I would guess that many schools are like mine in that they have some form of a ban on cellphones during school hours. This results in a cute cat-and-mouse game of students trying to use their phones and some teachers trying to catch them. Every once in a while a culprit is caught, and those teachers who are particularly savvy about it generally have fewer students texting anyway - either because the kids know that the teacher knows the tricks or because teachers who are savvy about stuff like this also happen to be pretty savvy about how to hold the attention of students (what we call "with-itness").
I would guess as well that there are many schools that ban or block various websites on their school's server.

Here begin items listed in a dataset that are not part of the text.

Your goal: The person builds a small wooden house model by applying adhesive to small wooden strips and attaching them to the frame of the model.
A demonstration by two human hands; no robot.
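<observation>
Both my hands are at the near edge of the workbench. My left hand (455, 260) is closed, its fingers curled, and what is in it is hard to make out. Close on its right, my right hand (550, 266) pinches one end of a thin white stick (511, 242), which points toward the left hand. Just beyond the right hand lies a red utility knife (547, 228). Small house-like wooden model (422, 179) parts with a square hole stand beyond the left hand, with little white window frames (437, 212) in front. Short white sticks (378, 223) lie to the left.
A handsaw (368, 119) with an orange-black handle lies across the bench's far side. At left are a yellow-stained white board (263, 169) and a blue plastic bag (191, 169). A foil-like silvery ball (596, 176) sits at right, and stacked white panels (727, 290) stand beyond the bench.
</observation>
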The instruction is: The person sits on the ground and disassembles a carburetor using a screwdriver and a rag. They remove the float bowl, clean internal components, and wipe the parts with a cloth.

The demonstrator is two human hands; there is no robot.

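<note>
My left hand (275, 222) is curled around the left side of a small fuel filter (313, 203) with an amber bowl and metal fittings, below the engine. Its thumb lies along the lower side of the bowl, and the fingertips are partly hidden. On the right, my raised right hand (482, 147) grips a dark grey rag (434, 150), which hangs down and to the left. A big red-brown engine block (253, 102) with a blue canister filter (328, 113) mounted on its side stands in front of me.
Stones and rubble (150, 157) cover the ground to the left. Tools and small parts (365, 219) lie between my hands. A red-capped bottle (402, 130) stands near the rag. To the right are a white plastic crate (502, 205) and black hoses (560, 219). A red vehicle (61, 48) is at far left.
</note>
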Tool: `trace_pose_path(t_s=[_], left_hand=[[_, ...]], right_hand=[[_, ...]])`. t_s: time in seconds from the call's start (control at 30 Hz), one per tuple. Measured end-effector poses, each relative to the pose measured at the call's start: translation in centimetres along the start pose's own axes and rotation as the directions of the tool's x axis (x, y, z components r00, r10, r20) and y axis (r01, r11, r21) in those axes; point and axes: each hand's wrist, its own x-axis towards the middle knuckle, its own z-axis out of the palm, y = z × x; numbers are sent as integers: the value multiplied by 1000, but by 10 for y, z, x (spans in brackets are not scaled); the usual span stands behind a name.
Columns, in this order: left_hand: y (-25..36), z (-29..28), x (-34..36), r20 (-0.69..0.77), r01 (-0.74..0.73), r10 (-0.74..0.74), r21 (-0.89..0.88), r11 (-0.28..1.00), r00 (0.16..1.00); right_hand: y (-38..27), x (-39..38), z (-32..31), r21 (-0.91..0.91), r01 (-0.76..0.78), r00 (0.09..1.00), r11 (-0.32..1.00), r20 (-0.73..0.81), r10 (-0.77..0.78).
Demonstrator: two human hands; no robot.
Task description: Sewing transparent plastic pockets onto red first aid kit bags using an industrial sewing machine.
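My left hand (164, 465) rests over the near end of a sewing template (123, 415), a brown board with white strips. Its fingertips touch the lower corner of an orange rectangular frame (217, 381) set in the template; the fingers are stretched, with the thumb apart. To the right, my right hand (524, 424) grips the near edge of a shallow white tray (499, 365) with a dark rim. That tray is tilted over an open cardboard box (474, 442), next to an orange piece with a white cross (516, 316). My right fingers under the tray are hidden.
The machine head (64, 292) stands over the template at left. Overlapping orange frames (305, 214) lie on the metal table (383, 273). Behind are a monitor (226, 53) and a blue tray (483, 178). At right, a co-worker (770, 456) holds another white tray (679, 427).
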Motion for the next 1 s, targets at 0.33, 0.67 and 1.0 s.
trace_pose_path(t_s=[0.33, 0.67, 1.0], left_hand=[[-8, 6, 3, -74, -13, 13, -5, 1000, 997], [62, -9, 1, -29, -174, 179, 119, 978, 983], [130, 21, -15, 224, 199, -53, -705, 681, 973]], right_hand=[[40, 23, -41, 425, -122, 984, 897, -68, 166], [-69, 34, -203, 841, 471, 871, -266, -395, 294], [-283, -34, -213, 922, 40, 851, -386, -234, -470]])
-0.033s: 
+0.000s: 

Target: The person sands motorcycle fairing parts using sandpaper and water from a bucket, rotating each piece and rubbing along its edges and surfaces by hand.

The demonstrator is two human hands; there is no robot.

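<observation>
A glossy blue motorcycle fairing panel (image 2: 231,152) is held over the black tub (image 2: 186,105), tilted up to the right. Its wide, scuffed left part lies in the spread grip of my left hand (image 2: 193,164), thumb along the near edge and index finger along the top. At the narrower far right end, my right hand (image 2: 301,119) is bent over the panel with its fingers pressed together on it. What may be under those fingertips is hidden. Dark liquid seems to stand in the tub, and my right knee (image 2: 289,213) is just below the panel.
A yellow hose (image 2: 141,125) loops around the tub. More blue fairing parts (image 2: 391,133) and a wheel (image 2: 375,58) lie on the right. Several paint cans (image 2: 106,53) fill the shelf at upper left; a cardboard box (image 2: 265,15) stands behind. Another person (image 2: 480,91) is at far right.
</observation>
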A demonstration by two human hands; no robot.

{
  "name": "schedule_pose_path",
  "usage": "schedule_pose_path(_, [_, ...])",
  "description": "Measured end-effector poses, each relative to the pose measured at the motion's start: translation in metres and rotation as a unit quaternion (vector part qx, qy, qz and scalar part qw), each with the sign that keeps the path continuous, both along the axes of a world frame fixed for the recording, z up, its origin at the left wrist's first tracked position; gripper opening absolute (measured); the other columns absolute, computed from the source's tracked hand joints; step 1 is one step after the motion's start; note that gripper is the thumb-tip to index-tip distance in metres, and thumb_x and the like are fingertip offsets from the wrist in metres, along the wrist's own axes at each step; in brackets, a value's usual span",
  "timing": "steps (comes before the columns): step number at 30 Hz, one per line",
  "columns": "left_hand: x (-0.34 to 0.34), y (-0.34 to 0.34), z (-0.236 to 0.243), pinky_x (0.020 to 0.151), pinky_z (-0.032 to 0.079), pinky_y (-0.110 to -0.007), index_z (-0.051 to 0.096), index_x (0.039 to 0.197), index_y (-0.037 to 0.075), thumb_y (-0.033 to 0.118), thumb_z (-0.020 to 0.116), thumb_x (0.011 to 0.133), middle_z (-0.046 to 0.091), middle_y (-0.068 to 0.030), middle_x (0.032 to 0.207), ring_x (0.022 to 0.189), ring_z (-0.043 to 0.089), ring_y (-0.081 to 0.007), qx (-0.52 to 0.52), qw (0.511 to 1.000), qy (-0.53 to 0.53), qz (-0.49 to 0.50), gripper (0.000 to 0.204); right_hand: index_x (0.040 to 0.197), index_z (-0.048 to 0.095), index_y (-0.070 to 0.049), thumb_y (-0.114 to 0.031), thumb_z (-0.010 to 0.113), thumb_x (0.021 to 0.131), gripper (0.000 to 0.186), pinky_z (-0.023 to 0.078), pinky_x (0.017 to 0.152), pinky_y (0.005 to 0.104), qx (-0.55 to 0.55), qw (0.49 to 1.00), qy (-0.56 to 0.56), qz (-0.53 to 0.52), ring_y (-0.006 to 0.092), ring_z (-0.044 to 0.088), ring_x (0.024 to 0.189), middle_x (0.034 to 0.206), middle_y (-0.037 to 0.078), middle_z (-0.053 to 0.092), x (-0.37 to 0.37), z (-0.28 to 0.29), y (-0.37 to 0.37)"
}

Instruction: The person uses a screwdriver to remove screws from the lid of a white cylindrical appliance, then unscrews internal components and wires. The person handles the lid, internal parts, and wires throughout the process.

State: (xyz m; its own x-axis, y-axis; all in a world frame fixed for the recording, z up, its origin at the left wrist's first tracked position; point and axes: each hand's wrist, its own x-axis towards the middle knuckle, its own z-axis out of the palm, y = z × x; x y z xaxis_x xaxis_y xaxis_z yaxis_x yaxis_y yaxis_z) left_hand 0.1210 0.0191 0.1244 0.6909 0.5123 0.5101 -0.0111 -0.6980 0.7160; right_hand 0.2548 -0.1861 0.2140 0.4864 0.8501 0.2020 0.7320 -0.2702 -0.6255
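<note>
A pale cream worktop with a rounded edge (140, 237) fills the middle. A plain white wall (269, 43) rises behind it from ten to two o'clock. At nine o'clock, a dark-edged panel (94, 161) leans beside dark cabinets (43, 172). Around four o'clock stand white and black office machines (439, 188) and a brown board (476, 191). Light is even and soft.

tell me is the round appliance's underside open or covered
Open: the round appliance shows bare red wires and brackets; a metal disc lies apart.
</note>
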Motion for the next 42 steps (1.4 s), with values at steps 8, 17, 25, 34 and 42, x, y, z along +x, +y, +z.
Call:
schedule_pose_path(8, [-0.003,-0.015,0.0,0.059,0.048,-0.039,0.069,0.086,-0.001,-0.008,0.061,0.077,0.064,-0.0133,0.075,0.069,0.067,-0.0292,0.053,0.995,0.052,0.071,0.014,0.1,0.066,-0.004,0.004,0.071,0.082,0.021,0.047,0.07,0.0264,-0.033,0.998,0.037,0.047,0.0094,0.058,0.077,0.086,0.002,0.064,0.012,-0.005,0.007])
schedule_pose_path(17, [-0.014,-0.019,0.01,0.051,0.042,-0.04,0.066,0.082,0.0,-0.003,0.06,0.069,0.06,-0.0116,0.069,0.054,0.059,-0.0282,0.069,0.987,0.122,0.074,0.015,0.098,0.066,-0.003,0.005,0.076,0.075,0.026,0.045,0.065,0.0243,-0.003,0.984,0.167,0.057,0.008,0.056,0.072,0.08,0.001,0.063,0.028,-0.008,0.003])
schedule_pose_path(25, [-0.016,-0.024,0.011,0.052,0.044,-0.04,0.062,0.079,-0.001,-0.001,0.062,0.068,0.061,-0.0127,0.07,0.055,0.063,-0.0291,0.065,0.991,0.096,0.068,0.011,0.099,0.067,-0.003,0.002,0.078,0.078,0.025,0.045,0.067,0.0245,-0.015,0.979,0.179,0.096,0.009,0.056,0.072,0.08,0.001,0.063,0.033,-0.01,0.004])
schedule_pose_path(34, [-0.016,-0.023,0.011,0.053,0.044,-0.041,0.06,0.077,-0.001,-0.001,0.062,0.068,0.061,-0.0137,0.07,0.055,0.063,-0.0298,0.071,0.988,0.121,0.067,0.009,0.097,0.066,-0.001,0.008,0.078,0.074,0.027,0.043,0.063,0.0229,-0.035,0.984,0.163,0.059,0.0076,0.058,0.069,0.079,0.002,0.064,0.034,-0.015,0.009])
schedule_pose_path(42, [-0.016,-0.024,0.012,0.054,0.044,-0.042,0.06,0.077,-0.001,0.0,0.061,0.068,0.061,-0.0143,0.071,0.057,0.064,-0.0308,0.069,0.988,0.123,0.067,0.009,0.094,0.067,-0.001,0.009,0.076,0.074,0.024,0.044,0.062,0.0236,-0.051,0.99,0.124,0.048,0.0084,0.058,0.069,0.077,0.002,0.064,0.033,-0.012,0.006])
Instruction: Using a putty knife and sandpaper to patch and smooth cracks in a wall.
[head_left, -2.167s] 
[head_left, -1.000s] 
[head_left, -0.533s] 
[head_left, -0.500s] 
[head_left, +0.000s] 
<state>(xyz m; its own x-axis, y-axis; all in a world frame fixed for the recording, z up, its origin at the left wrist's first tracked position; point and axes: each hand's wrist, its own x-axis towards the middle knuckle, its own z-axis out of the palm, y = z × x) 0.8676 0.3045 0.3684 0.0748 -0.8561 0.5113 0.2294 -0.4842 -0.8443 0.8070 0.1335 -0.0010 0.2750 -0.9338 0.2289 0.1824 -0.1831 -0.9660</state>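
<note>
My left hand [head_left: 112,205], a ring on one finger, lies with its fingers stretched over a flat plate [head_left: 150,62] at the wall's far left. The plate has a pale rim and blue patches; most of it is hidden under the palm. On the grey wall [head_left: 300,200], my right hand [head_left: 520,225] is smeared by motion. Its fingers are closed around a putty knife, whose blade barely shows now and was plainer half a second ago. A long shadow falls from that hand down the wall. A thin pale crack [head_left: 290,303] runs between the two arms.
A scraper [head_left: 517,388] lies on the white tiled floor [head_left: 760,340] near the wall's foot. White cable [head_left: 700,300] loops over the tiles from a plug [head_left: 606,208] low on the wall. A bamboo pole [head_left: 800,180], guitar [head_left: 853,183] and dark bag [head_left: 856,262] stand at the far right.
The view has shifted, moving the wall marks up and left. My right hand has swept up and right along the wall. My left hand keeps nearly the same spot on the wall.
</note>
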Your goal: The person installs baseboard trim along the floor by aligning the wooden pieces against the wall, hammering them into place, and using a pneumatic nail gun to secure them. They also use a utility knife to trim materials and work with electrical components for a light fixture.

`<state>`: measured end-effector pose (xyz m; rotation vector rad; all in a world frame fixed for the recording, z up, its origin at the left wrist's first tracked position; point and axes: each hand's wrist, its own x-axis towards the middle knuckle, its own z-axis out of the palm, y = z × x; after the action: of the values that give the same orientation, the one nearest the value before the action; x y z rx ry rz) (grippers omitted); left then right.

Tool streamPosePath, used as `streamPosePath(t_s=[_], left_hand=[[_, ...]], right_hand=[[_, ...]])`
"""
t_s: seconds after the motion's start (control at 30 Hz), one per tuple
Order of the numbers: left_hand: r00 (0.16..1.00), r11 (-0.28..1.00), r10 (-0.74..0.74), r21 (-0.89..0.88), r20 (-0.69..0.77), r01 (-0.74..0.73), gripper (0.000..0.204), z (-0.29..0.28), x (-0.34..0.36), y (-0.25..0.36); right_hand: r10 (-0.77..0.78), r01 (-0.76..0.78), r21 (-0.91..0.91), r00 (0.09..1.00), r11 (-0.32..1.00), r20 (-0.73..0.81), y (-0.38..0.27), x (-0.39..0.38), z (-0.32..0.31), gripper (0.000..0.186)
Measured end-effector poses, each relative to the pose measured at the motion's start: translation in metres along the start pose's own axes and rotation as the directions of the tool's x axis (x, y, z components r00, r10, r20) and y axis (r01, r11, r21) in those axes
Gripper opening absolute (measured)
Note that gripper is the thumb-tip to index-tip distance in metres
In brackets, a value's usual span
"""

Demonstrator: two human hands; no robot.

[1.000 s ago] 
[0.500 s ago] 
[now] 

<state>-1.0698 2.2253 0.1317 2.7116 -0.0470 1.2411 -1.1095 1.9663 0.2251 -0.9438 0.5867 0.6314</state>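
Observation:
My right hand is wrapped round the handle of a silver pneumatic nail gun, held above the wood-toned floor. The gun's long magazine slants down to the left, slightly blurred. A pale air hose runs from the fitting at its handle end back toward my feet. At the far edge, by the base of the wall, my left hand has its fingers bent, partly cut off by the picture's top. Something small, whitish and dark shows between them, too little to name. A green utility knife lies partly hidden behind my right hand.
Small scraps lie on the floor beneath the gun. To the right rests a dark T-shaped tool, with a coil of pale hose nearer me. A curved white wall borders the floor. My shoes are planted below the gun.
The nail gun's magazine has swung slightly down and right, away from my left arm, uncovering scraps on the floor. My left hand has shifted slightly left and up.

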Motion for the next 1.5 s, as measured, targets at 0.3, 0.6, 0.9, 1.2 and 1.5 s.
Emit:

Obviously, a school should take steps to block any pornographic or similarly objectionable sites, but it seems that other sites, such as Facebook, have been targeted as well.
In asking around, I have had a difficult time finding a good reason for banning Facebook (or other similar sites, but no question that FB is the most popular one and thus the easiest target). If the issue is that it distracts kids while they are online, then we may as well ban the entire internet. If the issue is that kids share things on FB that are not appropriate for school, then we have to ask if we are banning something that has tremendous upside because of the possible actions of a few deviants (and keep in mind that every rule in a school has a few deviants - dress code, anyone?). If the issue is that Facebook and texting can and sometimes are used for social exclusion, bullying, and cyber-harassment, then once again we have to consider both that these things can take place without these tools and that we are potentially banning useful tools because of the possible misuse by a few.
Obviously, I am increasingly not in favor of such bans and blocks, and not only because I make use of both of these tools extensively. One some level, I believe that such policies stem from the digital native/digital immigrant divide. Most of the adults in schools, even those of us who are relatively tech-savvy, are still digital immigrants. We can remember a part of our lives when digital technology was not the lifeblood of human existence. Our students, on the other hand, are natives. They have been using computers since several minutes after birth, and they are thus incredibly agile with a wide range of tools. There is no doubt that they use their cellphones and Facebook accounts in ways that most adults do not - and to some extent that probably scares us. Not scares us in the sense of worried that something bad might happen, but scared in the sense that this obliterates the normal power structure in school. Our students may be zooming past us on the information superhighway, driving fully tricked-out sportscars while we are trying to figure out all of the features on our five-year old minivans. And so we level the playing field the only way we can - we let the air out of their tires by setting up bans and blocks.
This is a battle that we will lose. If we are merely banning something, our students will find a way to beat the ban. If we block a site, we run the risk of having mediocre reasons for doing so, which will ultimately make us look silly and weak to our students.
So what to do? My position is that our best bet is to co-opt technology as much as we can, and for two reasons:
1) They are very useful in educational settings. Basic cellphones can be used as calculators and as clickers, using sites such as polleverywhere.com. Smartphones are even better, as they are effectively mini-computers, and hence research devices that students have and thus schools do not even have to buy. Facebook can be used as a communication device within a class or a school community. Their newest competitor, Google+, seems to have even more potential for use in schools (and within two weeks of its beta rollout there are already a myriad of posts online about how best to utilize it in education).
2) We are wasting a golden educational opportunity. To the extent that we have concerns about how students make use of their phones or facebook accounts, the only way that we educate them about this right now is to have lectures by experts, from within the school or outside, about the dangers of the internet. If these were effective, there would be no need to keep having them, and thus I would conclude that a powerpoint slideshow by some grave-looking individual cannot compete for a moment with the razzle-dazzle of colorful and social websites (who did you listen to as a teenager - your mother or your friends?). By allowing these things in school, we have a chance to offer guidance, to provide students with more socially acceptable and appropriate ways to use all of their wonderful toys, and occasionally to catch them misusing them - thus opening up a teachable moment in a relevant manner (lectures in auditoriums are not teachable moments).
There is one more reason to make use of these tools as much as we can in schools. As I noted above, our students use their phones in a manner that is different, either qualitatively or quantitatively, from the way that we use them. However, I have noticed that they can be limited in the way that they use them. To them, a cellphone is for texting, music, and games - but not for answering poll questions or helping in a collaborative effort in class. To the extent that we can show them new cool ways to use technology, we may close the native/immigrant gap one small bit at a time.